Peut-on encore parler du jeu des acteurs  alors que, pour nous, ils "sont" ces moines ? Ils sont d'une  vérité touchante, sans aucun effet inutile. Ils savent  exprimer les tensions qui les agitent puis la force de leur solidarité.

Toute la mise en scène converge vers  ces hommes  si fragiles, si humains qui cherchent inlassablement à répondre à ces questions universelles : Pour quoi, pour qui veut-on  vivre  et, si cela est nécessaire, accepte-t-on de mourir ? Quelle est notre foi, quel  est notre engagement ? Et si nous sommes tellement bouleversés c'est que ces interrogations sont les nôtres.

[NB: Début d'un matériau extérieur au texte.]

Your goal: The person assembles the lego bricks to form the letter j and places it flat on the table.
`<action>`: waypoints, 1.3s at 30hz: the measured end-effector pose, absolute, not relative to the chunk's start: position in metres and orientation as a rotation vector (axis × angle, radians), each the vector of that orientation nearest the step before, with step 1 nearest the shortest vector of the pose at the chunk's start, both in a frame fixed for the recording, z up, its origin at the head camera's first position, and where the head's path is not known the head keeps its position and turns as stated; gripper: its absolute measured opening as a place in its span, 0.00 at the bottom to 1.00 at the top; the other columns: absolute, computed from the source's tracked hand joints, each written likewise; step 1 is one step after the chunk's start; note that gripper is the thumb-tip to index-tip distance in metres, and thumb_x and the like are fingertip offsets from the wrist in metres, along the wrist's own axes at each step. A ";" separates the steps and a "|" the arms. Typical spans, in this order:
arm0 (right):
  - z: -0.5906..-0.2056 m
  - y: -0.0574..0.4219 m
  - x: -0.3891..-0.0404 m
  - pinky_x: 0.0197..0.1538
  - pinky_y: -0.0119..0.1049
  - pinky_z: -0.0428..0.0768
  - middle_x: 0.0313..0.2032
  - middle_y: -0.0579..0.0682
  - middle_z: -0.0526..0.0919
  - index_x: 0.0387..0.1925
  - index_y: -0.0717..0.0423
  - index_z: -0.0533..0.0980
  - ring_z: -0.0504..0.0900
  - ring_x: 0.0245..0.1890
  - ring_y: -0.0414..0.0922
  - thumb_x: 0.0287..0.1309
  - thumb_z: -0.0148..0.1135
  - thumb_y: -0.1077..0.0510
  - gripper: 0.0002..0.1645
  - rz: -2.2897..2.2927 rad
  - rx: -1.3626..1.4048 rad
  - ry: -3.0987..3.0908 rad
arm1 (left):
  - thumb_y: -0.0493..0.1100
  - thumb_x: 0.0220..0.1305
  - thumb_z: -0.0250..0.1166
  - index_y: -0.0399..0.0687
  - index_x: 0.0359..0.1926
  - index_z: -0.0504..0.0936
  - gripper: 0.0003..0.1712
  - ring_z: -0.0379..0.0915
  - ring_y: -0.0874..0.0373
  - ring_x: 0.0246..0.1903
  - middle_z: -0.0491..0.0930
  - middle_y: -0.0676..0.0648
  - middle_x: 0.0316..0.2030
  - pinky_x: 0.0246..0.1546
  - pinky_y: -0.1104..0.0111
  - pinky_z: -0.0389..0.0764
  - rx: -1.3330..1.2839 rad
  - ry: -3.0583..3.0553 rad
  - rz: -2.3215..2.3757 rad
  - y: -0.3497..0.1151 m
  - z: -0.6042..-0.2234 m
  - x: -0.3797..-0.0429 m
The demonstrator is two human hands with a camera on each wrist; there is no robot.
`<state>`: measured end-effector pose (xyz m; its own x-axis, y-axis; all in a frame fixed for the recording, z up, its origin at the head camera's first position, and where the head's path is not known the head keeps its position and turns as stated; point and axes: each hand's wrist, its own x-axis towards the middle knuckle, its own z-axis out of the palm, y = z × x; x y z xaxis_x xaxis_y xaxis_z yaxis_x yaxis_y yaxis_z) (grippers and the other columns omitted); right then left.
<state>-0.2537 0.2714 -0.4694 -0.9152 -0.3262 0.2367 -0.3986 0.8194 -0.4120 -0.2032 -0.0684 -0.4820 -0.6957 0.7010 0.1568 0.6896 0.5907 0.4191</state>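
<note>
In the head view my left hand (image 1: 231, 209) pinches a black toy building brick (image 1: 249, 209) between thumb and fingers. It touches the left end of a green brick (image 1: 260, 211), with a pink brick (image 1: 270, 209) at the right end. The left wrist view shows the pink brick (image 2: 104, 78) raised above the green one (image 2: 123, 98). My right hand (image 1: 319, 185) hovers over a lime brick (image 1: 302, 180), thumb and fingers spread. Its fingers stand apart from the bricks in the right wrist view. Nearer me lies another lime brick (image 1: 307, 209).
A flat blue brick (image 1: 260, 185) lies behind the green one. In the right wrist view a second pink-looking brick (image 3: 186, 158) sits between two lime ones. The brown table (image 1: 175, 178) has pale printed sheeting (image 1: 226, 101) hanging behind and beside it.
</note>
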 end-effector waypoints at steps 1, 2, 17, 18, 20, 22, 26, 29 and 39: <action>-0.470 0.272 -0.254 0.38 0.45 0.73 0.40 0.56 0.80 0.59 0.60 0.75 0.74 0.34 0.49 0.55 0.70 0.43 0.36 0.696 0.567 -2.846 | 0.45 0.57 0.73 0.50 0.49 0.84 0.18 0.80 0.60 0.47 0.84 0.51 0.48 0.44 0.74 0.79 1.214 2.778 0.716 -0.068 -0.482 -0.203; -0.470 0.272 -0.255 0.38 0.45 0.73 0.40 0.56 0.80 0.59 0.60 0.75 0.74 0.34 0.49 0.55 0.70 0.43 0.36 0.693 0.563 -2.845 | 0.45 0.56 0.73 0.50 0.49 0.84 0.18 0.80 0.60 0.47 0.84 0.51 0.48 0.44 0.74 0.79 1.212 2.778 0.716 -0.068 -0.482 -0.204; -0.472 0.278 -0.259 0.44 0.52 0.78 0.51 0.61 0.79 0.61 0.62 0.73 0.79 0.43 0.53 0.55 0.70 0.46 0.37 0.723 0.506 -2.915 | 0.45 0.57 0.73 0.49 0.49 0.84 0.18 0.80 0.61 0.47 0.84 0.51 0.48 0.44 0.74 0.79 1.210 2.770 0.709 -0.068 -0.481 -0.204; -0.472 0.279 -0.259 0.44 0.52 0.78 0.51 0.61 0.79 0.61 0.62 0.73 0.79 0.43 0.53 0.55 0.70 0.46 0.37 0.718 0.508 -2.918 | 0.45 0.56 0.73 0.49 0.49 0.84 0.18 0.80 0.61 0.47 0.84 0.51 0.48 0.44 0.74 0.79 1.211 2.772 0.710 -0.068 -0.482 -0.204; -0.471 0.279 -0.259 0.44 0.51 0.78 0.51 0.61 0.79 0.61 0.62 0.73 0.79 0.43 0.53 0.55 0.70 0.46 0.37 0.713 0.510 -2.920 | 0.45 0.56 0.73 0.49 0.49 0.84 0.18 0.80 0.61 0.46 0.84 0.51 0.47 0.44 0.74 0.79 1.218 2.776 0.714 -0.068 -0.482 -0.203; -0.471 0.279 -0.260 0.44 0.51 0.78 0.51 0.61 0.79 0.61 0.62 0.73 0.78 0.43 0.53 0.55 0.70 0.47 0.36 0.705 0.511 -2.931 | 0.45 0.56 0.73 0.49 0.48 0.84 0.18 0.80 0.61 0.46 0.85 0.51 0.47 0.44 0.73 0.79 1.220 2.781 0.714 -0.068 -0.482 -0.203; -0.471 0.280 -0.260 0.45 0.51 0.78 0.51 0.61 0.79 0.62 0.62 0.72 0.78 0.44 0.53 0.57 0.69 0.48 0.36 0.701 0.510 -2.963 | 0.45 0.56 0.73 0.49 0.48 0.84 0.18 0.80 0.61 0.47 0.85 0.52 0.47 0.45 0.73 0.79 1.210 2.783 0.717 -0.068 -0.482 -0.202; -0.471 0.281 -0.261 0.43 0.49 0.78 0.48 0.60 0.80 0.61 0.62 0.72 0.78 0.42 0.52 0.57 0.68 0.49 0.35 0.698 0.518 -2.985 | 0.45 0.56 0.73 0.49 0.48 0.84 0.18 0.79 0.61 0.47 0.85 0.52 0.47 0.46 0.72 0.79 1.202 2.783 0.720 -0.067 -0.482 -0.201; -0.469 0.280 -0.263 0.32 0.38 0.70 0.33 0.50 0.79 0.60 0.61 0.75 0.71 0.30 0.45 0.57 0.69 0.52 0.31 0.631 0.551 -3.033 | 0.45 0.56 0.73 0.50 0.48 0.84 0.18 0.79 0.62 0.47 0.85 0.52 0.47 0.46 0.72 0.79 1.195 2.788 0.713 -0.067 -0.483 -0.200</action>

C'est un film à voir, à revoir, à méditer.  Ici, la religion n'est pas fanatisme mais amour et don de soi. Cette œuvre mérite tous les prix mais en a-t-elle besoin ?

Monique Garrigue-Viney

Commentaires

Tout à fait d'accord , ce film est très beau, très émouvant. Le choix des moines, cependant, paraît trop rapidement fait, à mon avis...J'ai ressenti une pression de la part du prieur, de Chergé. Enorme responsabilité de cet homme profond, voire sombrement attiré par le sacrifice de soi, la rencontre avec son assassin.On aimerait en savoir plus des raisons profondes de cet appel.
Le rythme lent du film est approprié à la montée de l'émotion.Tout cela a eu lieu.Incroyable.

Écrit par : marie-josée C | 27 septembre 2010

J'ai négligé un aspect important du film : ce sont les échanges entre les moines et la population algérienne sur la religion musulmane. En effet, le prieur rencontrait régulièrement un imam et il y avait vraiment une réflexion commune où les deux approches s'enrichissaient mutuellement pour découvrir Dieu.